Topic: internationalization


Author: kanze@gabi-soft.de (James Kanze)
Date: Fri, 13 Dec 2002 21:24:37 +0000 (UTC)
Raw View
"P.J. Plauger" <pjp@dinkumware.com> wrote in message
news:<3df5f446$0$13780$724ebb72@reader2.ash.ops.us.uu.net>...
> ""James Kuyper Jr."" <kuyper@wizard.net> wrote in message
> news:3DF577BE.2090700@wizard.net...

> > You're right, of course. I was thinking C99, which does not
> > explicitly require wchar_t to be a distinct type.

> In fact, C99 *requires* that wchar_t be a synonym for one of the basic
> integer types.

> > >>It's perfectly legal for wchar_t to be a typedef for an 8-bit
> > >>char,

> > > No.

> > Correct. However, the underlying type for wchar_t could be char.

> Yes. And to be perfectly clear, we should distinguish between shared
> representation and same type. It is required that char share the same
> representation as either signed char or unsigned char; but the three
> are always distinct types. In C++, wchar_t probably has the same
> representation as one of the basic integer types, but is always a
> distinct type.

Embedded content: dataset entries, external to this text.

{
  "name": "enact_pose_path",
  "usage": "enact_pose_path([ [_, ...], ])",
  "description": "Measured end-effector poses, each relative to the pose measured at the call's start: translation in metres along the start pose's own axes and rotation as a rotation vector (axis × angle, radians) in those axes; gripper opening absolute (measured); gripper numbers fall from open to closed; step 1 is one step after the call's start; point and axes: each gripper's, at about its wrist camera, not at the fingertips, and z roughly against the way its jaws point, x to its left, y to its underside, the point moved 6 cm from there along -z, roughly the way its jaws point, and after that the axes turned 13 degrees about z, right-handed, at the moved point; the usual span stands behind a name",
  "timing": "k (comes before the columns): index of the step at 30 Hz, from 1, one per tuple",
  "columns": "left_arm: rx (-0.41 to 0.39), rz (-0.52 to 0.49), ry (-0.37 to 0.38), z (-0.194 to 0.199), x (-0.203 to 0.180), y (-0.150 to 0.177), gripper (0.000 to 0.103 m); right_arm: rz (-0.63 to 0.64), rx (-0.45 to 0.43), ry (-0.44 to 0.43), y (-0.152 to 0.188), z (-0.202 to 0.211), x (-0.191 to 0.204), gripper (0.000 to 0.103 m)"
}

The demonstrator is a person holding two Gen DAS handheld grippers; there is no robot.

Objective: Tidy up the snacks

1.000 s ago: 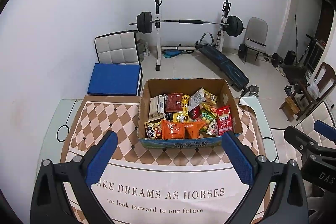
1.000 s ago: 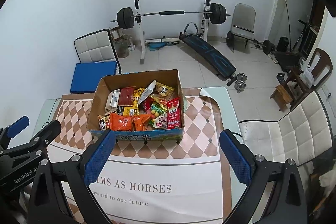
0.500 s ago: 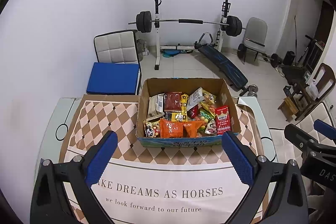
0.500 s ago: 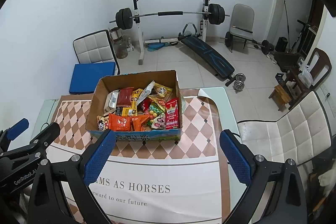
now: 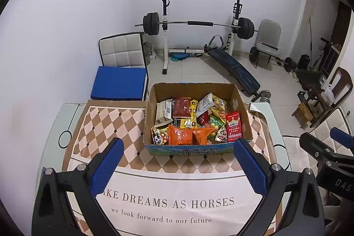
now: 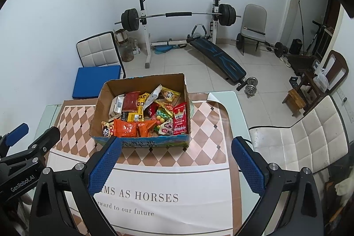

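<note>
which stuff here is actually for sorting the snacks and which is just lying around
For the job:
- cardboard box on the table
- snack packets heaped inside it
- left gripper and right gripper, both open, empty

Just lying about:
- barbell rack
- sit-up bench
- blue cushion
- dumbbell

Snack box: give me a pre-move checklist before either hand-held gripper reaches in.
1. Left hand-held gripper open and holding nothing: ok.
2. Right hand-held gripper open and holding nothing: ok.
3. Cardboard box open at the top, nothing over it: ok.
4. Snacks loose enough to pick singly: not ok, the packets overlap; the red packet by the right wall stands most exposed.
5. Sorting spot beside the box: cannot tell; only the checkered mat shows.
6. Both grippers short of the box: ok.
</note>
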Motion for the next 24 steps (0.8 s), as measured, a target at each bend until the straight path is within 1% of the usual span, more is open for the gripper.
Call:
enact_pose_path([
  [24,-0.002,0.006,0.003,0.0079,-0.0028,-0.0035,0.102,0.001,-0.006,-0.002,-0.0022,0.0049,-0.0008,0.101],
])
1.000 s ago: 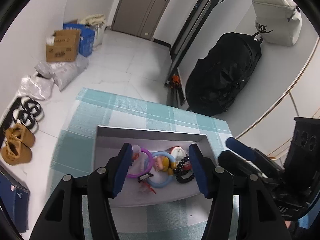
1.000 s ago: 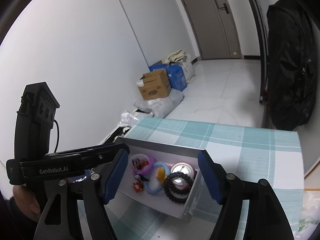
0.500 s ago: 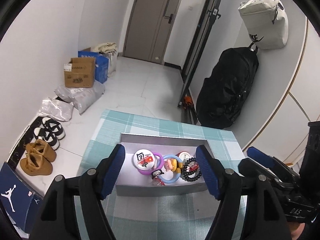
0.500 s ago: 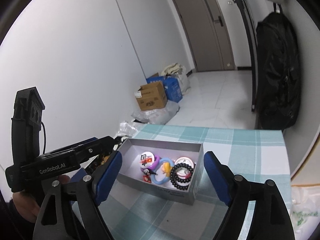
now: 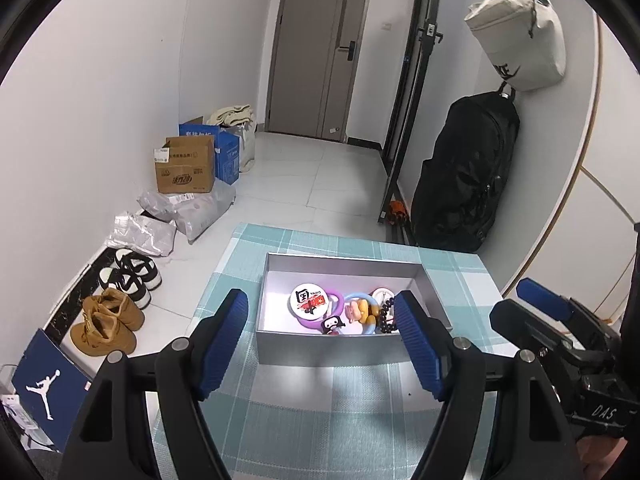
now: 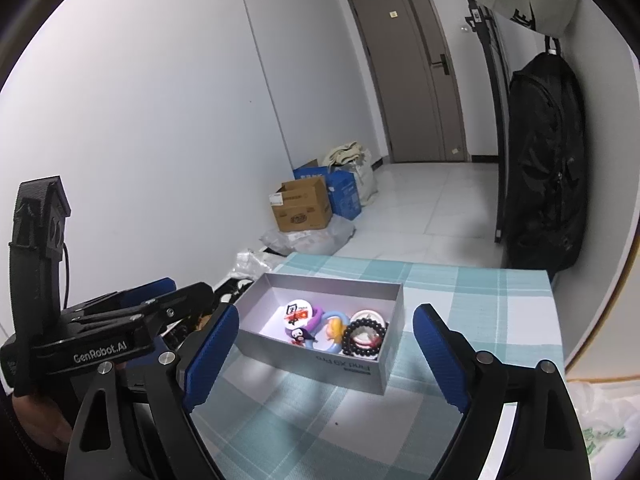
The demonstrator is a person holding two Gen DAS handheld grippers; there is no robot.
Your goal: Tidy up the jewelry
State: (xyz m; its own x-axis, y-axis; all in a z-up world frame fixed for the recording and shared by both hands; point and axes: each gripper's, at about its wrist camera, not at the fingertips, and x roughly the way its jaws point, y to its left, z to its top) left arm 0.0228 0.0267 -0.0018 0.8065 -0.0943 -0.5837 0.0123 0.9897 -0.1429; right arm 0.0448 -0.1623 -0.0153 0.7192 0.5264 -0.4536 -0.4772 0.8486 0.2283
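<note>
A grey open box [image 5: 328, 350] [image 6: 352, 372] stands on the teal checked tablecloth [image 5: 320, 412]. Inside lie a round white badge [image 5: 308, 300] [image 6: 294, 314] on a purple ring, a blue ring with a small figure [image 5: 360, 312] [image 6: 334, 328], a black bead bracelet [image 6: 364, 338] over a round tin, and a small penguin charm [image 5: 332, 325]. My left gripper [image 5: 322, 344] is open and empty, held above the table in front of the box. My right gripper [image 6: 326, 354] is open and empty, to the right of the left one, also short of the box.
The table ends just beyond the box. On the floor left are shoes [image 5: 112, 320], plastic bags and cardboard boxes [image 5: 186, 166]. A black backpack [image 5: 464, 176] hangs on the right wall under a white bag. A door is at the far end.
Both grippers have pulled back and risen away from the box, which now looks smaller and farther. Both stay open. The box's contents have not moved.
</note>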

In C, wchar_t is always the same type as one of the
> basic integer types.

In C++, wchar_t probably has the same representation, or must have the
same representation.  It must have the same size, signedness and
alignment as one of the basic integer types.  That doesn't leave much
room for variation.  (Could wchar_t use one's complement, while the
other integer types use two's complement?  Or could it have some don't
care or must be zero bits which the underlying type doesn't have?)

--
James Kanze                           mailto:jkanze@caicheuvreux.com
Conseils en informatique orient   e objet/
                    Beratung in objektorientierter Datenverarbeitung

---
[ comp.std.c++ is moderated.  To submit articles, try just posting with ]
[ your news-reader.  If that fails, use mailto:std-c++@ncar.ucar.edu    ]
[              --- Please see the FAQ before posting. ---               ]
[ FAQ: http://www.jamesd.demon.co.uk/csc/faq.html                       ]

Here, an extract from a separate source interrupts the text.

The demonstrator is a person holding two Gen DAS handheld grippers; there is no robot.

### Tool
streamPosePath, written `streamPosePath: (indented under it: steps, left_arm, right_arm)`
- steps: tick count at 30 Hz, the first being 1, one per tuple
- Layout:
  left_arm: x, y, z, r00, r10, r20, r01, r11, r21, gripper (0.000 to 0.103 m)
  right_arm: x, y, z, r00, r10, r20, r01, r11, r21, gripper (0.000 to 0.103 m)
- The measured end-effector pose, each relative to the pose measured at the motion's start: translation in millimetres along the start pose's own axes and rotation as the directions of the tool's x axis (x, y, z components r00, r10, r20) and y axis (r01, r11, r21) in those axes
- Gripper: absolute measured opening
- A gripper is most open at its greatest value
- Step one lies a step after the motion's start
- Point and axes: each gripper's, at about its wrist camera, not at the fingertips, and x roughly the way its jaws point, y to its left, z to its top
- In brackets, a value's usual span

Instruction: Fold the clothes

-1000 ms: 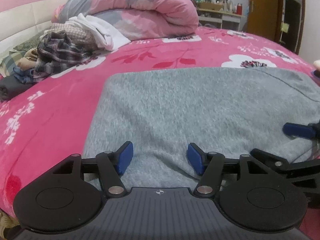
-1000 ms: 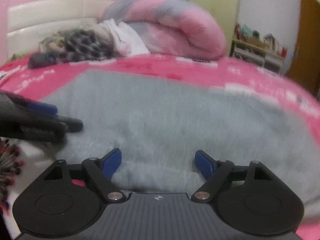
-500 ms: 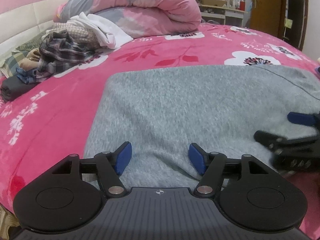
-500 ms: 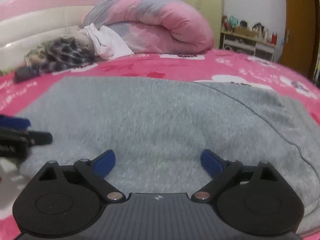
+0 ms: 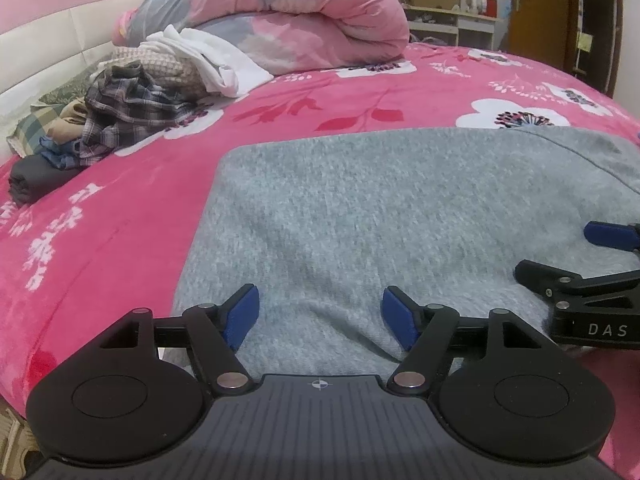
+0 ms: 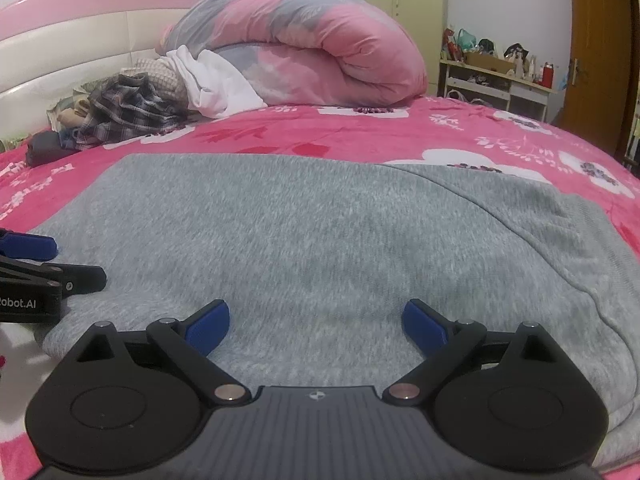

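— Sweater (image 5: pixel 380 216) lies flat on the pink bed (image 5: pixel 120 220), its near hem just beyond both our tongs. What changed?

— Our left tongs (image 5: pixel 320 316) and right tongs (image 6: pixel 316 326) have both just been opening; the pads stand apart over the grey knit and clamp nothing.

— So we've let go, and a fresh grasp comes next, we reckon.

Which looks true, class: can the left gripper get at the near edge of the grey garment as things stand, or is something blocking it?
Probably yes. The left gripper hangs open right over the grey garment, nothing between; the right gripper sits off beside it.
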Motion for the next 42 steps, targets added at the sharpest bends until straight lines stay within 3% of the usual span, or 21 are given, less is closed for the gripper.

Author: kuyper@wizard.net ("James Kuyper Jr.")
Date: Sat, 14 Dec 2002 09:50:20 +0000 (UTC)
Raw View
James Kanze wrote:
....
> In C++, wchar_t probably has the same representation, or must have the
> same representation.  It must have the same size, signedness and
> alignment as one of the basic integer types.  That doesn't leave much
> room for variation.  (Could wchar_t use one's complement, while the
> other integer types use two's complement?  Or could it have some don't
> care or must be zero bits which the underlying type doesn't have?)

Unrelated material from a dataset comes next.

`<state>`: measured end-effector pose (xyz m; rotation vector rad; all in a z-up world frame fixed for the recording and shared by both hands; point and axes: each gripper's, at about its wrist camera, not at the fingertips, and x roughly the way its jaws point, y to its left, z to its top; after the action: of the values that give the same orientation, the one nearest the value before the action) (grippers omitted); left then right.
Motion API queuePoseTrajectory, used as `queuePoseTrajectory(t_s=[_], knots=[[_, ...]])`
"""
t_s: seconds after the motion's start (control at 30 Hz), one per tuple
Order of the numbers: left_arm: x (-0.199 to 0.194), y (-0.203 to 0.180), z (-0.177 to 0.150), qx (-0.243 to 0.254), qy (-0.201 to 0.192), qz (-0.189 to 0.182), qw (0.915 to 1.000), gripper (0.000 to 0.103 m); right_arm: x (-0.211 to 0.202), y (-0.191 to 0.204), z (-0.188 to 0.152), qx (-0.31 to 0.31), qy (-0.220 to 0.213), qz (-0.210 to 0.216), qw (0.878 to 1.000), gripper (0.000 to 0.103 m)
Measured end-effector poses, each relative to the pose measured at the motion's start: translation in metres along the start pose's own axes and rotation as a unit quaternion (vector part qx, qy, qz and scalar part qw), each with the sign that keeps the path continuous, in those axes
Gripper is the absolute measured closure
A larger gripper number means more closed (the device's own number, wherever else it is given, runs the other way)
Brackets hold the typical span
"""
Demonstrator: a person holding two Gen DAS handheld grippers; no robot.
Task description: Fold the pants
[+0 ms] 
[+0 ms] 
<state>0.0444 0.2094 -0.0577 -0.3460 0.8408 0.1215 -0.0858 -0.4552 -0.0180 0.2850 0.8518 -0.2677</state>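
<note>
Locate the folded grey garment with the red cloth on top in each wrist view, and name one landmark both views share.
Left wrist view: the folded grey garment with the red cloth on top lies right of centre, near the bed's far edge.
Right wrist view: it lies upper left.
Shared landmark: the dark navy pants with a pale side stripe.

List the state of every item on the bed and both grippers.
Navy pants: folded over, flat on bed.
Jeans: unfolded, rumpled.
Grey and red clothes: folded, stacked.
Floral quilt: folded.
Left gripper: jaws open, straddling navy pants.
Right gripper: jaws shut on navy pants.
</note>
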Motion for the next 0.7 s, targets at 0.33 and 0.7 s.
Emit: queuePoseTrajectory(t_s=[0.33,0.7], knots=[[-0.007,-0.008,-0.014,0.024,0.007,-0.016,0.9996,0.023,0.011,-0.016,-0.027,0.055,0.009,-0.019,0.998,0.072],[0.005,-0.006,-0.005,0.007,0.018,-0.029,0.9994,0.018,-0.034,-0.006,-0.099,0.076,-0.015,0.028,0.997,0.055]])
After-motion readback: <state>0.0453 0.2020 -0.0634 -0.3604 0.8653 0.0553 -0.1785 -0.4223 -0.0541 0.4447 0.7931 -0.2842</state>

Yes, and yes. I don't see much point in allowing those possibilities;
3.9.1p5 should probably have included "same representation". I don't see
how it would help to have all of those other features the same, if the
actual representation is allowed to be different.


---
[ comp.std.c++ is moderated.  To submit articles, try just posting with ]
[ your news-reader.  If that fails, use mailto:std-c++@ncar.ucar.edu    ]
[              --- Please see the FAQ before posting. ---               ]
[ FAQ: http://www.jamesd.demon.co.uk/csc/faq.html                       ]





Author: kanze@gabi-soft.de (James Kanze)
Date: Mon, 16 Dec 2002 16:52:20 +0000 (UTC)
Raw View
kuyper@wizard.net ("James Kuyper Jr.") wrote in message
news:<3DFA8DD3.70306@wizard.net>...
> James Kanze wrote:
> ....
> > In C++, wchar_t probably has the same representation, or must have
> > the same representation. It must have the same size, signedness and
> > alignment as one of the basic integer types. That doesn't leave much
> > room for variation. (Could wchar_t use one's complement, while the
> > other integer types use two's complement? Or could it have some
> > don't care or must be zero bits which the underlying type doesn't
> > have?)

> Yes, and yes. I don't see much point in allowing those possibilities;
> 3.9.1p5 should probably have included "same representation". I don't
> see how it would help to have all of those other features the same, if
> the actual representation is allowed to be different.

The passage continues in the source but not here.